* **Required action**
Write out the data word for word and omit every picture.

*-*-*

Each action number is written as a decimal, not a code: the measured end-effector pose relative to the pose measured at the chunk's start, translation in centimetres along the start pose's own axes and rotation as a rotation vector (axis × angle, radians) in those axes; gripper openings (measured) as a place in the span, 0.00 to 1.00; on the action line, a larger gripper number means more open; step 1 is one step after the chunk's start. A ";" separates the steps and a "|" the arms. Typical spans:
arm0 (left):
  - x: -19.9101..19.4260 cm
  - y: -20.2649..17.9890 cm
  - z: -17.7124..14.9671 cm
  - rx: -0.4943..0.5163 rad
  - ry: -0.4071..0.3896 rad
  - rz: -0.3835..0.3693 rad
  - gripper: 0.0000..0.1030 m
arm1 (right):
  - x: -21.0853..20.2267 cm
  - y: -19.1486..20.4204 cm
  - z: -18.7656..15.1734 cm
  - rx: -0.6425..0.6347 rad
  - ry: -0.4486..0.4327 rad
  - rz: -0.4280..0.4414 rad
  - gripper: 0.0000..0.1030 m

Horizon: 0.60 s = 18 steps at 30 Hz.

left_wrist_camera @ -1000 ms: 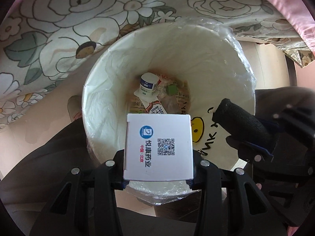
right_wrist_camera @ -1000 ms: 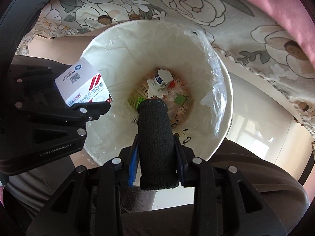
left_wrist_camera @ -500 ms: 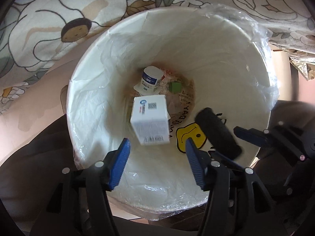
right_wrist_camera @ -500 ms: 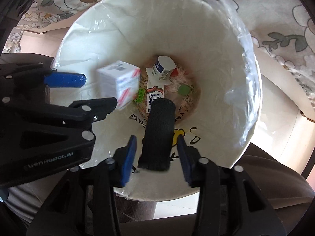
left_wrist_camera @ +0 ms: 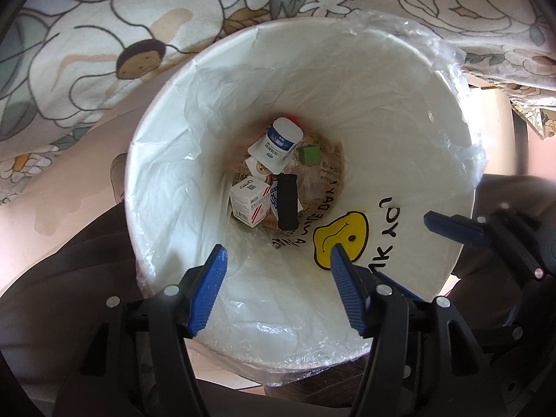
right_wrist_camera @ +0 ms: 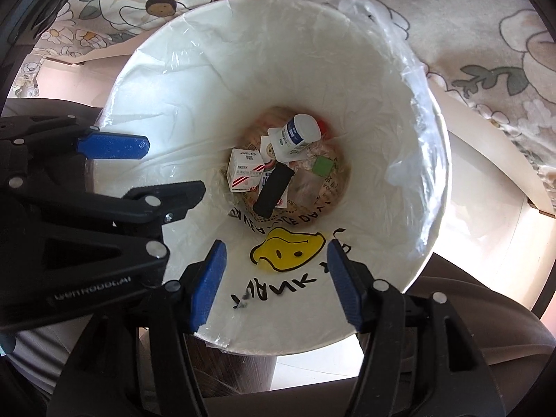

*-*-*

* **Answer area**
Each action number is written as a decimal, not a code: the measured end-effector pose relative to the pose measured at the chunk's start, translation in centimetres along the start pose's own axes and rotation as a rotation vector (axis × angle, radians) in those axes; gripper openings (measured) as a place in the span, 0.00 to 1.00; on the action line, a larger gripper number means more open; step 1 is one step after the chunk's start. A ";" separates the steps and a "|" the arms. Typical spans:
arm0 (left):
  - x: -19.9101..19.4260 cm
  - y: -20.2649..17.9890 cm
  - z: -17.7124..14.9671 cm
  - rx: -0.4943..0.5163 rad
  - ry: -0.4071..0.3896 rad
  - rz: -0.3835..0.3693 rad
  - gripper: 0.0000..0.1030 m
arm1 (right):
  - x: -21.0853..20.2267 cm
  - y: -19.1486..20.4204 cm
  - z: -18.7656..15.1734 cm
  - rx: -0.6425..0.6347 rad
  - ry: -0.4486..0.4327 rad
  - rz: -0.4280..0.4414 rad
  - gripper: 0.0000..0.1030 m

Horizon: 0.60 s = 18 steps at 30 Hz.

left_wrist_camera @ -1000 ms: 
right_wrist_camera @ -1000 ms: 
left_wrist_camera @ -500 ms: 
right_wrist_camera @ -500 ms: 
left_wrist_camera @ +0 ms: 
right_wrist_camera @ +0 ms: 

This output is complete, and the exercise is done.